Обязанности менеджера оказались весьма тривиальными. Как самый обычный секретарь-референт я должна была, с одной стороны, взвалить на себя львиную долю работы вышестоящих, с другой — исполнять всевозможные нудные мелкие поручения. Я знала их наизусть, поскольку именно этим и только этим и занималась, пока огонь не спалил мою прежнюю жизнь. Зато условия были сказочными и абсолютно непривычными. Робертсон назначил мне огромный оклад. В прошлом я о таком и мечтать не могла. А еще гибкий график и множество бонусов… Сразу видно, что я здесь на особом положении. Придется проявить незаурядную ловкость и смекалку, чтобы оправдать доверие и подняться еще выше.
Конечно же, я поспешно подписала выгодный договор. Впрочем, по-моему, мы оба считали эту сделку лучшей в своей карьере. Робертсон буквально светился от счастья. Он крепко пожал мне руку и самолично проводил до лифта.
— Так-то лучше, — проворчал Жан, когда я вечером сообщила ему о результатах. — И незачем было капризничать и ломаться. Избалованная девчонка! Надеюсь, впредь вы научитесь мне доверять. Все, довольно, забудем о той ссоре. Давайте лучше отпразднуем ваше назначение всей семьей!
— Всей семьей, Зельда, в смысле всей «Мастерской», поскольку у вас нет ни родственников, ни друзей. Во всяком случае, вы о них не помните. Каждый человек нуждается в общении с близкими, хоть с кем-то, хоть иногда. Мы так устроены. Одинокие люди долго не живут. Это факт. Они умирают, потому что им не с кем делиться своими мыслями, чувствами, теплом. Немеют и умирают. Одинокие ни о чем не просят, ничего не получают и тают. Таков закон. Сопротивляться ему бессмысленно и бесполезно.
Последние слова Жан произнес жестко, с горечью. Он смотрел сквозь меня и, казалось, обращался к невидимому собеседнику.
— Таков закон, — повторил он. — Их убивает молчание. Поэтому некого судить и казнить, хотя жертва мертва.
— Послушайте, Жан, — поспешно перебила его я. — Не бойтесь, я умирать не собираюсь. Это в мои планы не входит.
— Очень рад, — сухо ответил он. — Мы ведь поклялись оберегать вас.
В холле поставили длинный раскладной стол. Пришло человек десять.
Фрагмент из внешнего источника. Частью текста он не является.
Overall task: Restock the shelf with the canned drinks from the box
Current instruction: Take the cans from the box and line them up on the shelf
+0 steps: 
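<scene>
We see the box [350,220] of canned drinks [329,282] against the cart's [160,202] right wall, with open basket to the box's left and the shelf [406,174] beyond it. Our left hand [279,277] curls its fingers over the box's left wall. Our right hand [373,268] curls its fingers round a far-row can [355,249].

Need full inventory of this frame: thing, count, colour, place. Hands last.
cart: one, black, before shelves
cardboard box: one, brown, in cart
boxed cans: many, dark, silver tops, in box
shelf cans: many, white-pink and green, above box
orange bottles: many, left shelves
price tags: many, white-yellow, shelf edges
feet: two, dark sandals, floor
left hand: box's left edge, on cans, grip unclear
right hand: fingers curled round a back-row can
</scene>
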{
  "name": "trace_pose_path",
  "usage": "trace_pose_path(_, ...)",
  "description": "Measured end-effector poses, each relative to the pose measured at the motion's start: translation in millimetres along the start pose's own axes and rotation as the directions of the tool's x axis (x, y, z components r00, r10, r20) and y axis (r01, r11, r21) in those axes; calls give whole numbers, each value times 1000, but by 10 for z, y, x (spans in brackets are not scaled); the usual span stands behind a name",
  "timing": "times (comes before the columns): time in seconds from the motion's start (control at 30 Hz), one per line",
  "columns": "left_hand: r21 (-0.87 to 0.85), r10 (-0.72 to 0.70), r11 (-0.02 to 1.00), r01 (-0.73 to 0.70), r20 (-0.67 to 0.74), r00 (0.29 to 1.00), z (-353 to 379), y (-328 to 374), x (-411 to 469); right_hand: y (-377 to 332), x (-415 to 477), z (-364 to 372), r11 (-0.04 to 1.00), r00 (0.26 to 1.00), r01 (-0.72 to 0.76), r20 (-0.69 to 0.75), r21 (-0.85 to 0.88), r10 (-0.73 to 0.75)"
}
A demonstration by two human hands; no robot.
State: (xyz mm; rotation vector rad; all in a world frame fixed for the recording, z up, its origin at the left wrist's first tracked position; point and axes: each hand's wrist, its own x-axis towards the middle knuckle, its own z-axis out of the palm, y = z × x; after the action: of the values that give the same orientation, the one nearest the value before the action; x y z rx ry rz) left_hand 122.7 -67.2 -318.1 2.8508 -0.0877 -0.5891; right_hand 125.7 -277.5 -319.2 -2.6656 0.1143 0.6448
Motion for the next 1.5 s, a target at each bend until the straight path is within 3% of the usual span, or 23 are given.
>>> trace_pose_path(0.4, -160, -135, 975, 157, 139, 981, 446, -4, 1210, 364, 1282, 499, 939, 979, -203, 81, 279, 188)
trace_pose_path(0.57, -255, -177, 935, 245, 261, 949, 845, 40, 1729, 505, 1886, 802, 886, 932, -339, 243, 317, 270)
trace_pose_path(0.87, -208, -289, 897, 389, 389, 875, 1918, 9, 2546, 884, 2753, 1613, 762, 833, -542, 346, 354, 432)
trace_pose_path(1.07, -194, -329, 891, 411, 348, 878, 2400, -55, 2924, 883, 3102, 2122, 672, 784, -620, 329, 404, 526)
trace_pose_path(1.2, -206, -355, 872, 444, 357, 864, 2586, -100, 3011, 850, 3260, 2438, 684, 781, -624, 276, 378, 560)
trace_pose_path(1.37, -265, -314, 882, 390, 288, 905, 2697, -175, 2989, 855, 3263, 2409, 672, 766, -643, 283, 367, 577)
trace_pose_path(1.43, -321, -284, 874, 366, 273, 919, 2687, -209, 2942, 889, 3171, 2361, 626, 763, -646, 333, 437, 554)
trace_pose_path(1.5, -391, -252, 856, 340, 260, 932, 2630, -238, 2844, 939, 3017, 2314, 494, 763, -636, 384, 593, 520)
Среди прочих Сильви, секретарша Жана, мистер Майк, державшийся, как всегда, в стороне от прочих, и женщина лет сорока с короткой стрижкой, которую я несколько раз встречала в коридоре, поскольку она жила рядом со мной, в комнате с голубыми обоями.
Жан потребовал тишины и торжественно произнес:
— Друзья, мы собрались сегодня, чтобы отпраздновать поступление Зельды на работу. Она сделала всего лишь первый шаг, ее ждет дальнейшее долгое восхождение. Однако первый шаг самый важный, он означает стремление к свободе и независимости. Отныне Зельда — хозяйка своей судьбы, созидательница собственного благополучия и процветания. Дорогие мои, эта девушка потеряла все, ее воспоминания стерты. Случай исключительный и вместе с тем поучительный. Зельда показывает нам, малодушным маловерам, что целеустремленность творит чудеса. Под целеустремленностью я подразумеваю волю к жизни, могучую, сметающую все преграды. Мы должны проживать осознанно и полноценно каждый миг, чутко, отзывчиво воспринимать все, что нас окружает и направляет. Должны доверять себе, будущему, ближним. Знать, что счастье возможно. Зельда победила смерть, преодолела пустоту. Она, как никто из нас, постигла на собственном опыте силу целеустремленности. Конечно же, впереди у нее много трудностей, сомнений, отчаяния, и все-таки целеустремленность восторжествует над всеми невзгодами, я уверен!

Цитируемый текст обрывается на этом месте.